Task details: Within the data that follows, set down exactly the lines from the one containing "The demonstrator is" through the one containing "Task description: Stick", both ends included.

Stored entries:

»»

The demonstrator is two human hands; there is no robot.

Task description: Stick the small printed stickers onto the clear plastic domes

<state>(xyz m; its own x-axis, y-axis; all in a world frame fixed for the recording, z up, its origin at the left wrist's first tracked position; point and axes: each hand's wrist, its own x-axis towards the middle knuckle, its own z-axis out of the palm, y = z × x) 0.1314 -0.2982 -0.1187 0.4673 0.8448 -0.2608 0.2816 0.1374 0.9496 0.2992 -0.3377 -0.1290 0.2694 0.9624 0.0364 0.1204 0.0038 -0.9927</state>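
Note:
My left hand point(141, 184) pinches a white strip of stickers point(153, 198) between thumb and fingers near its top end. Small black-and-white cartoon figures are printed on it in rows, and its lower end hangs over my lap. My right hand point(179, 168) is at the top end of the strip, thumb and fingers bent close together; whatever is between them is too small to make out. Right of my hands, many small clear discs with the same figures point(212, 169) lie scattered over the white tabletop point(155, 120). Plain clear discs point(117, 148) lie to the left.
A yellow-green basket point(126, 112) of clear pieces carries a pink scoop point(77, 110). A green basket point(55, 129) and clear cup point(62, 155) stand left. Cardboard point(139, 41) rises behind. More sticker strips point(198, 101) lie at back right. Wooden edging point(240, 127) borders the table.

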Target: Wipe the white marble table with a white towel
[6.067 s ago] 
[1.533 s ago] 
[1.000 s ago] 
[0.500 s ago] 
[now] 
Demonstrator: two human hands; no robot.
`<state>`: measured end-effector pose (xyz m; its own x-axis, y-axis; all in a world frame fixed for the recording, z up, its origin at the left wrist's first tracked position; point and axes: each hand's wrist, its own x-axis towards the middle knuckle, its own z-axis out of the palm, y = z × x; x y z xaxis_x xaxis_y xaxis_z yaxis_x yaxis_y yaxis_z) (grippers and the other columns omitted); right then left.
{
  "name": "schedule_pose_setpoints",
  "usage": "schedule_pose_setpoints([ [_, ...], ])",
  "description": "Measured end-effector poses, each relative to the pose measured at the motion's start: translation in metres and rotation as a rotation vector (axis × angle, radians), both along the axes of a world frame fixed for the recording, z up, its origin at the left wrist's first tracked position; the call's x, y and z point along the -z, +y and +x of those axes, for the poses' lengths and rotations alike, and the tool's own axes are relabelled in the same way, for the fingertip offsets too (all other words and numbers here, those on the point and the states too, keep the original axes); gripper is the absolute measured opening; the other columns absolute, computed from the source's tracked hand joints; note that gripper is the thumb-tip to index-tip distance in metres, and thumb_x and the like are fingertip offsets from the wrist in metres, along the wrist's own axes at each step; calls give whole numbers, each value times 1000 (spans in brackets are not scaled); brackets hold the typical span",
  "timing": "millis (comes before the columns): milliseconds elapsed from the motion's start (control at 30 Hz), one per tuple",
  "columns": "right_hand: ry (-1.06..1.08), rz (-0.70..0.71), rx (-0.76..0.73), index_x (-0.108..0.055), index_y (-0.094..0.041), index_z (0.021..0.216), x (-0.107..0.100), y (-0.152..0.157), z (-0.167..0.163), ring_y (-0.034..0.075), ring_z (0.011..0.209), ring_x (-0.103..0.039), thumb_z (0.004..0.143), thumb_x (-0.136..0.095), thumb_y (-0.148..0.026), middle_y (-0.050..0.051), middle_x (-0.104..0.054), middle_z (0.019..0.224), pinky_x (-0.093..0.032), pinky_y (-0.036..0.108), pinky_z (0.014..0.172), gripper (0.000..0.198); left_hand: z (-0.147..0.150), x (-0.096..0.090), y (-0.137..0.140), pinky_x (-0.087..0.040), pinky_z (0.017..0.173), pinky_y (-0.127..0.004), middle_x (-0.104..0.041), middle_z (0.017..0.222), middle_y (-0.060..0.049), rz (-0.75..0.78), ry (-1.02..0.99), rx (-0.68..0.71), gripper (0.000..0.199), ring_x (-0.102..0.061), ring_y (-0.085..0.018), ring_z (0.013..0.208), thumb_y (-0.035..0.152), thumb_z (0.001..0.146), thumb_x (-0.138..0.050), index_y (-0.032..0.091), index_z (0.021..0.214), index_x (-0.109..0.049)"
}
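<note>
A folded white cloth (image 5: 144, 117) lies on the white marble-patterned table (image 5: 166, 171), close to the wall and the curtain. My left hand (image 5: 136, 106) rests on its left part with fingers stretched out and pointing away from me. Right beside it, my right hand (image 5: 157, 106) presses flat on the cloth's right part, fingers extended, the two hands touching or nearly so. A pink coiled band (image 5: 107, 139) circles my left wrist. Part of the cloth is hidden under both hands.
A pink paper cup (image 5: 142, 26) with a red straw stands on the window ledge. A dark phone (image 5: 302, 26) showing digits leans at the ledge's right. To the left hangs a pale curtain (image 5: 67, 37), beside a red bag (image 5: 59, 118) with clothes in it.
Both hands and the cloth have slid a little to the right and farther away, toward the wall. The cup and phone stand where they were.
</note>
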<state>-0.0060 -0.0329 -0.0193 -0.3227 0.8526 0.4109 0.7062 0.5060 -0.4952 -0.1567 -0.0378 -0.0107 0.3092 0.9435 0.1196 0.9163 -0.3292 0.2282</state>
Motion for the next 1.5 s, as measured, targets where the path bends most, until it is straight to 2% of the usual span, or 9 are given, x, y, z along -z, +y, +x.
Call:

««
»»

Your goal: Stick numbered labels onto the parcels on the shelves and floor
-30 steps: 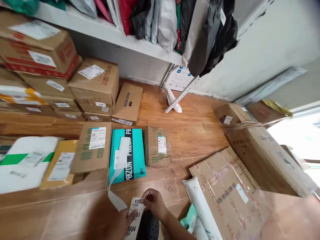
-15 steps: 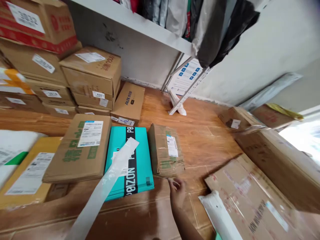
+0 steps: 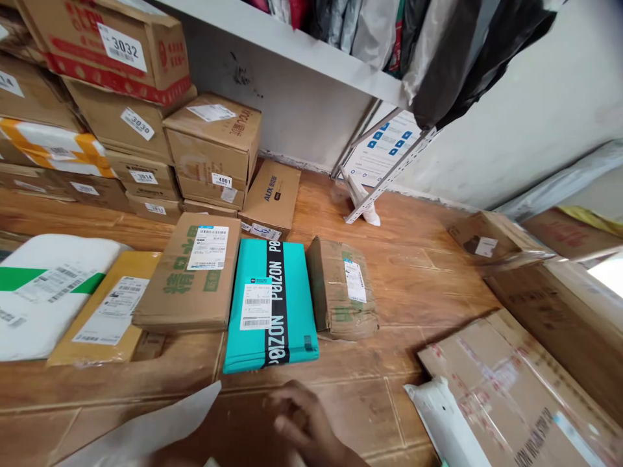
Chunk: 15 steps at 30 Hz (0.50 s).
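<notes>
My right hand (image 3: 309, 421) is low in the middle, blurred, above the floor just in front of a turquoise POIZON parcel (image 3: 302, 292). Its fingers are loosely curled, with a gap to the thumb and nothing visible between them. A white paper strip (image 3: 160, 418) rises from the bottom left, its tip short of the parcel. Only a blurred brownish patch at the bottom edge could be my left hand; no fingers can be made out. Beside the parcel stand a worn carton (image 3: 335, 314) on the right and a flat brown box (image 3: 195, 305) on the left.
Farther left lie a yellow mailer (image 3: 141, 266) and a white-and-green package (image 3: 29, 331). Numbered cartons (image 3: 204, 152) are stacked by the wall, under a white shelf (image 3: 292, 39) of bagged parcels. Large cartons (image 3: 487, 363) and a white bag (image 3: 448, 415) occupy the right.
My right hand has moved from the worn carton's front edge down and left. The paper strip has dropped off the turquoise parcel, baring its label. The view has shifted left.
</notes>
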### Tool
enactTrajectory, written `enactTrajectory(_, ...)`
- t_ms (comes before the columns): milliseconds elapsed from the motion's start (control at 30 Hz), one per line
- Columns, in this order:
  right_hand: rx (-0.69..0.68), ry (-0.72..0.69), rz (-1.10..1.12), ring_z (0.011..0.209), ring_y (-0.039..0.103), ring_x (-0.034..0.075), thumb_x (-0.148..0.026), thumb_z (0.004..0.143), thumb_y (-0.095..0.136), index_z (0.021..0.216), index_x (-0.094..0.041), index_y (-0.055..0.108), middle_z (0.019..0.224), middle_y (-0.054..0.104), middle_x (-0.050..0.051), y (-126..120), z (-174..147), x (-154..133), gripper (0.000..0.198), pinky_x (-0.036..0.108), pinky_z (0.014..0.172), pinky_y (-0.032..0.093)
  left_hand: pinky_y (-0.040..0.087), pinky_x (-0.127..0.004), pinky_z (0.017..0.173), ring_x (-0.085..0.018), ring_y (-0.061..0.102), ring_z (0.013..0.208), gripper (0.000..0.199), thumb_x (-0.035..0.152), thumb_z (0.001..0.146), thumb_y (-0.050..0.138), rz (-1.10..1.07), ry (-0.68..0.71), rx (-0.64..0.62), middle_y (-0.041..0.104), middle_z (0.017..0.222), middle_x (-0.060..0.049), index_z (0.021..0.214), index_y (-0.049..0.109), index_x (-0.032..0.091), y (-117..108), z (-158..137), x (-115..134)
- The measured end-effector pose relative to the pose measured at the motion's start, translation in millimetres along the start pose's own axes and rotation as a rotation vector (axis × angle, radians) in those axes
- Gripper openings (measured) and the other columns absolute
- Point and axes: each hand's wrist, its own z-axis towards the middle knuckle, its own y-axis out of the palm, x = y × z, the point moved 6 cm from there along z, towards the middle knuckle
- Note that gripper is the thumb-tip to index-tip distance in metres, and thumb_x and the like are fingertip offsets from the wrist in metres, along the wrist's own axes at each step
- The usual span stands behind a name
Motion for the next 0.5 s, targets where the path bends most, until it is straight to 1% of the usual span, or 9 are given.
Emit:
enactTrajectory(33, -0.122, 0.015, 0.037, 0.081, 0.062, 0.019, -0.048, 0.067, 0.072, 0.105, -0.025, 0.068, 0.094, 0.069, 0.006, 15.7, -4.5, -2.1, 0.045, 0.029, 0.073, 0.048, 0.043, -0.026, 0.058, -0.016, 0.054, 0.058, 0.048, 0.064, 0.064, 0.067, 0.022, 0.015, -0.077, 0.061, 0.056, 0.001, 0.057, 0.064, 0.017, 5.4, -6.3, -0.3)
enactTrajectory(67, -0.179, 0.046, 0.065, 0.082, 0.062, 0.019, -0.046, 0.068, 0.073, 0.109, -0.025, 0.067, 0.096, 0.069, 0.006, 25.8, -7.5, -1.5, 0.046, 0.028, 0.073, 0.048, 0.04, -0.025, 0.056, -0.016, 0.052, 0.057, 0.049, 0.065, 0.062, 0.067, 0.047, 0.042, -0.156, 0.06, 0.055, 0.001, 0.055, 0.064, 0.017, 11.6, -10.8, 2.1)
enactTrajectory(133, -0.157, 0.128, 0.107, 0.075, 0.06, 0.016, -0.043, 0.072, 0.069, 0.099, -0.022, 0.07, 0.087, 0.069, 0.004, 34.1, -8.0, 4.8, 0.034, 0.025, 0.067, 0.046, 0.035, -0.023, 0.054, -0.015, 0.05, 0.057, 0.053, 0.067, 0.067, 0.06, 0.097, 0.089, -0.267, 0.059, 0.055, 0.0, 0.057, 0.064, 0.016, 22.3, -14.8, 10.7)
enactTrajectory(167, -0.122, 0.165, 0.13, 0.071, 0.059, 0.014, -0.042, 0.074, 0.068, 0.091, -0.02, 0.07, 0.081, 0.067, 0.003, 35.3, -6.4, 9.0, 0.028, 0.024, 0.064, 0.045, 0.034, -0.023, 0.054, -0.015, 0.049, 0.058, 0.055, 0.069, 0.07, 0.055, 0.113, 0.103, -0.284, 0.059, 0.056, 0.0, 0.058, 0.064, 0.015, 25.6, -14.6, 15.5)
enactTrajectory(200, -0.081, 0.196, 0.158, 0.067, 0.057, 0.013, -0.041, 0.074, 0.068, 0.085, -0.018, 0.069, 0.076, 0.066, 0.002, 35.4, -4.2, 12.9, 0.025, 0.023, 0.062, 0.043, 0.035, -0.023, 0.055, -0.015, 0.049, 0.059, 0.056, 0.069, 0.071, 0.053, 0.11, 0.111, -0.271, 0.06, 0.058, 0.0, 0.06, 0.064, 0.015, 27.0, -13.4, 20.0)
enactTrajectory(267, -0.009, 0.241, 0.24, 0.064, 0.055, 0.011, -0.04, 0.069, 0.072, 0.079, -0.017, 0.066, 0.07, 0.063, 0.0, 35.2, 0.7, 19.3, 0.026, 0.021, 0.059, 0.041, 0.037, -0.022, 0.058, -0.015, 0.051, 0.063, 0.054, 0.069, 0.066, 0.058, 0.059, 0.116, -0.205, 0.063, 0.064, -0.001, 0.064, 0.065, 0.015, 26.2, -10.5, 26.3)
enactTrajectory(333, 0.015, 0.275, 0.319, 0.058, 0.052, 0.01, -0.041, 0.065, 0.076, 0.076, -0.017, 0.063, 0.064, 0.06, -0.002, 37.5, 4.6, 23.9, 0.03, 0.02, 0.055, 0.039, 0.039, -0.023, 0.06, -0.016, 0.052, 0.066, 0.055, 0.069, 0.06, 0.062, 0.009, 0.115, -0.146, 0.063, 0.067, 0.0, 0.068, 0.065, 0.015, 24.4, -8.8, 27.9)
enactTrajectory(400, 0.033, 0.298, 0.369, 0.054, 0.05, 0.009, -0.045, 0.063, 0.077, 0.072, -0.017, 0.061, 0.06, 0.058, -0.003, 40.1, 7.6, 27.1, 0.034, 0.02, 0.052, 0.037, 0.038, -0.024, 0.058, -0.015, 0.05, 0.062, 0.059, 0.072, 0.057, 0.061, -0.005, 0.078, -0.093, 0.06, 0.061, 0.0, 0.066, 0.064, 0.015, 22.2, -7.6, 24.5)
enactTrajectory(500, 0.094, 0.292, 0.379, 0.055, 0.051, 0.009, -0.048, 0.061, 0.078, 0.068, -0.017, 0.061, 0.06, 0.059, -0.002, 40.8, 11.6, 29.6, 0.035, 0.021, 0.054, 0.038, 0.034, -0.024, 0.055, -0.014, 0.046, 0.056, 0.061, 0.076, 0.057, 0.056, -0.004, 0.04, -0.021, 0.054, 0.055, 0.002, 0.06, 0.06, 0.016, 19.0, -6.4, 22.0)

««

Completed exercise:
The demonstrator is two human hands; there is no robot.

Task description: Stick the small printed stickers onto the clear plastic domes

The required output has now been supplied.